This produces the following output. Note the space after the comma in both the code above, and in the resulting output:

I like apples, pears, bananas, oranges

Javascript search and replace

By using split and join together, it's possible to create a search and replace routine.

var oldstring="The Spectrum is the best computer ever. Spectrums rule!";

newstring=oldstring.split("Spectrum").join("Amstrad");
document.write(newstring);

The second line there creates a new string. It starts by separating the old string, using the word 'Spectrum' as the separator. The separator is removed automatically by the split command, which means the word 'Spectrum' is removed and the parts of the sentence on each side of that word are put into different array elements.

We then use join to combine all those array elements together into a single string again, but we use the separator 'Amstrad' between the different sentence parts. The end result is that the word Spectrum is replaced by Amstrad in the string. Here's the resulting output.

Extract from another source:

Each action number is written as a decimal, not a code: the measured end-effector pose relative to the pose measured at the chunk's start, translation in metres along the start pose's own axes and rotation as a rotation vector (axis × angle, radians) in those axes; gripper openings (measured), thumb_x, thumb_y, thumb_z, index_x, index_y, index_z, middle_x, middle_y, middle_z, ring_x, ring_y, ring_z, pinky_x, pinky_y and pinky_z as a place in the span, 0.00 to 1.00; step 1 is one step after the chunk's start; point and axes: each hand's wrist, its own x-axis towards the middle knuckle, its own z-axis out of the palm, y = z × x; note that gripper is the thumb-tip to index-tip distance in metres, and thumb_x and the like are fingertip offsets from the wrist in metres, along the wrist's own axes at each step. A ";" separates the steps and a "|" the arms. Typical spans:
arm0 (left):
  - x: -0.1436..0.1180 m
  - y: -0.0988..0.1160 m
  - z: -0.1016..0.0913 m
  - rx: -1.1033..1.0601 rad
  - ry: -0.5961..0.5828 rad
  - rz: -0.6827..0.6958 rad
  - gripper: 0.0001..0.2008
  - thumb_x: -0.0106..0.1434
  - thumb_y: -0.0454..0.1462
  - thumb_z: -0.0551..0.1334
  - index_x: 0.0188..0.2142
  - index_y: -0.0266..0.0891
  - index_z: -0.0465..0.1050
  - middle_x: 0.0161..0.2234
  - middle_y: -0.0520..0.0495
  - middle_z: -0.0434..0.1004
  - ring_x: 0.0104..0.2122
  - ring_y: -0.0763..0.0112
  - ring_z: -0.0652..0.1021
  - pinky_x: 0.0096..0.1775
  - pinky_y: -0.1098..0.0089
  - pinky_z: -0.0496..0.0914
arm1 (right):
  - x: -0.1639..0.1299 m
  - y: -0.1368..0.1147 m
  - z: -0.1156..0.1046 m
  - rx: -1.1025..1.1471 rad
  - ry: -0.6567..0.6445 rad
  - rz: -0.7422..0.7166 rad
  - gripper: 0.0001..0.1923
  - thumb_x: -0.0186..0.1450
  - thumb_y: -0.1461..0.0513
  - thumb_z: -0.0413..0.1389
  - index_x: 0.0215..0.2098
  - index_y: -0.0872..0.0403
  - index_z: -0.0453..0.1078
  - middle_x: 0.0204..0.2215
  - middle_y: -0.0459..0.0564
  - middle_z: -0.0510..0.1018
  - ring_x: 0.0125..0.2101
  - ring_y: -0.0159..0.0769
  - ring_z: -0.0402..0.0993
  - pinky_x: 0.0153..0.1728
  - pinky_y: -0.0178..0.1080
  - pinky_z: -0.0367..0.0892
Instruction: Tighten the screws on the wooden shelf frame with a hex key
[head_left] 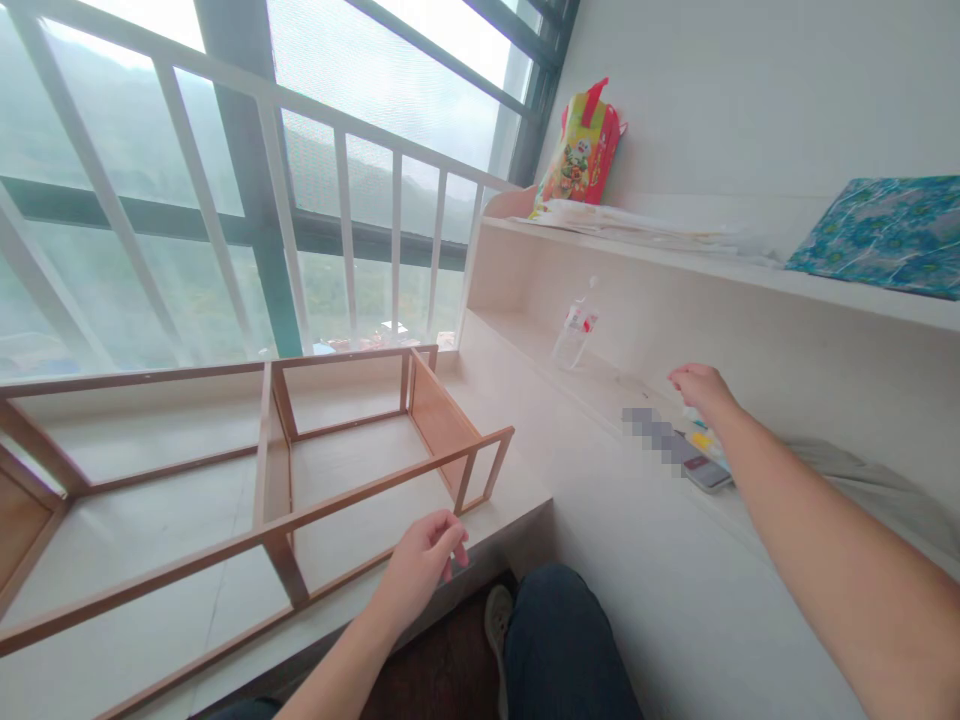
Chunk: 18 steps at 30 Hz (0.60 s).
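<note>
My left hand hovers beside the front rail of a brown wooden frame, its fingers loosely curled and slightly apart, with nothing visible in them. The frame, a shelf-like rack with several rails and panels, lies on a pale ledge below the window. On the right, my right hand is closed above a white shelf; whatever its fingers hold, if anything, is hidden. Just below it are a small yellow item and a phone, partly behind my forearm. A clear plastic bottle stands farther left along that shelf.
A red and yellow bag, flat white papers or bags and a blue patterned box sit on the upper shelf. White railings line the window. Grey cloth lies behind my right forearm. The ledge drops to a dark floor.
</note>
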 end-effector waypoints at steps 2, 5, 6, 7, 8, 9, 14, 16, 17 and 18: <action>-0.001 -0.002 0.004 0.106 -0.045 0.007 0.15 0.67 0.47 0.55 0.32 0.40 0.71 0.27 0.50 0.79 0.24 0.70 0.72 0.31 0.69 0.63 | 0.014 0.011 0.001 -0.171 -0.025 0.037 0.12 0.64 0.63 0.64 0.24 0.54 0.68 0.20 0.40 0.67 0.25 0.31 0.66 0.36 0.40 0.68; -0.001 -0.005 0.007 0.334 -0.111 0.046 0.16 0.68 0.46 0.54 0.31 0.41 0.73 0.28 0.50 0.81 0.29 0.67 0.75 0.34 0.68 0.62 | 0.030 0.024 0.009 -0.347 -0.068 0.050 0.14 0.67 0.59 0.65 0.27 0.55 0.70 0.24 0.43 0.73 0.29 0.32 0.72 0.39 0.40 0.70; 0.000 -0.006 0.008 0.403 -0.129 0.060 0.16 0.69 0.46 0.54 0.31 0.41 0.73 0.28 0.50 0.82 0.30 0.66 0.75 0.35 0.68 0.61 | 0.035 0.028 0.012 -0.387 -0.081 0.041 0.14 0.68 0.56 0.64 0.28 0.55 0.71 0.25 0.43 0.74 0.29 0.32 0.73 0.39 0.40 0.71; 0.001 -0.007 0.009 0.459 -0.144 0.068 0.16 0.69 0.46 0.54 0.30 0.42 0.73 0.28 0.51 0.82 0.30 0.66 0.76 0.35 0.68 0.61 | 0.039 0.031 0.014 -0.420 -0.095 0.030 0.15 0.70 0.54 0.63 0.30 0.56 0.72 0.26 0.43 0.75 0.29 0.32 0.73 0.38 0.39 0.71; 0.003 -0.008 0.009 0.505 -0.156 0.071 0.17 0.69 0.46 0.54 0.29 0.42 0.73 0.28 0.51 0.82 0.31 0.66 0.76 0.35 0.68 0.60 | 0.043 0.034 0.016 -0.451 -0.109 0.020 0.16 0.71 0.53 0.62 0.32 0.56 0.72 0.27 0.43 0.75 0.29 0.31 0.74 0.36 0.38 0.72; 0.005 -0.008 0.010 0.543 -0.165 0.069 0.17 0.70 0.46 0.54 0.29 0.42 0.73 0.28 0.51 0.81 0.30 0.66 0.76 0.35 0.68 0.59 | 0.048 0.037 0.018 -0.480 -0.121 0.014 0.16 0.71 0.52 0.61 0.34 0.56 0.72 0.28 0.43 0.75 0.29 0.31 0.74 0.34 0.37 0.72; 0.015 -0.007 0.015 0.656 -0.186 0.064 0.18 0.70 0.46 0.54 0.29 0.42 0.74 0.26 0.50 0.78 0.29 0.66 0.74 0.33 0.68 0.56 | 0.066 0.047 0.022 -0.645 -0.162 0.050 0.14 0.71 0.54 0.62 0.34 0.57 0.72 0.26 0.41 0.73 0.25 0.28 0.70 0.28 0.34 0.68; 0.017 -0.005 0.018 0.664 -0.194 0.063 0.17 0.69 0.45 0.54 0.29 0.42 0.75 0.26 0.49 0.78 0.29 0.66 0.74 0.33 0.68 0.56 | 0.070 0.049 0.025 -0.684 -0.172 0.064 0.14 0.67 0.57 0.66 0.29 0.57 0.72 0.21 0.39 0.69 0.22 0.27 0.65 0.27 0.34 0.65; 0.017 -0.004 0.019 0.665 -0.198 0.064 0.17 0.69 0.44 0.54 0.29 0.42 0.75 0.27 0.49 0.78 0.29 0.66 0.74 0.32 0.68 0.56 | 0.070 0.049 0.026 -0.690 -0.175 0.066 0.14 0.64 0.60 0.68 0.25 0.57 0.73 0.18 0.38 0.67 0.20 0.27 0.61 0.28 0.36 0.62; 0.016 -0.002 0.020 0.667 -0.206 0.068 0.16 0.69 0.44 0.55 0.29 0.42 0.75 0.27 0.49 0.78 0.29 0.66 0.74 0.32 0.68 0.56 | 0.071 0.050 0.027 -0.689 -0.172 0.067 0.14 0.59 0.63 0.71 0.20 0.56 0.73 0.15 0.40 0.65 0.18 0.28 0.59 0.28 0.40 0.59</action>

Javascript text compression using search and replace

I compressed the text in my quotes widget by looking for frequently repeated sequences of words or characters and replacing them with symbols. It's a technique I first saw used in the Amstrad game Spellbound years back.

I used this text analyser to identify those words that were used most often. I also looked at sequences of letters that were frequently repeated and replaced those with symbols. The extent to which you'll be able to compress your text will depend on how many recurring patterns there are. In my case, the words writing, book and author came up very often.

For the purposes of an example, let's use this nursery rhyme, which has plenty of repetition in it:

Peter Piper picked a peck of pickled peppers
A peck of pickled peppers Peter Piper picked
If Peter Piper picked a peck of pickled peppers
Where's the peck of pickled peppers Peter Piper picked ?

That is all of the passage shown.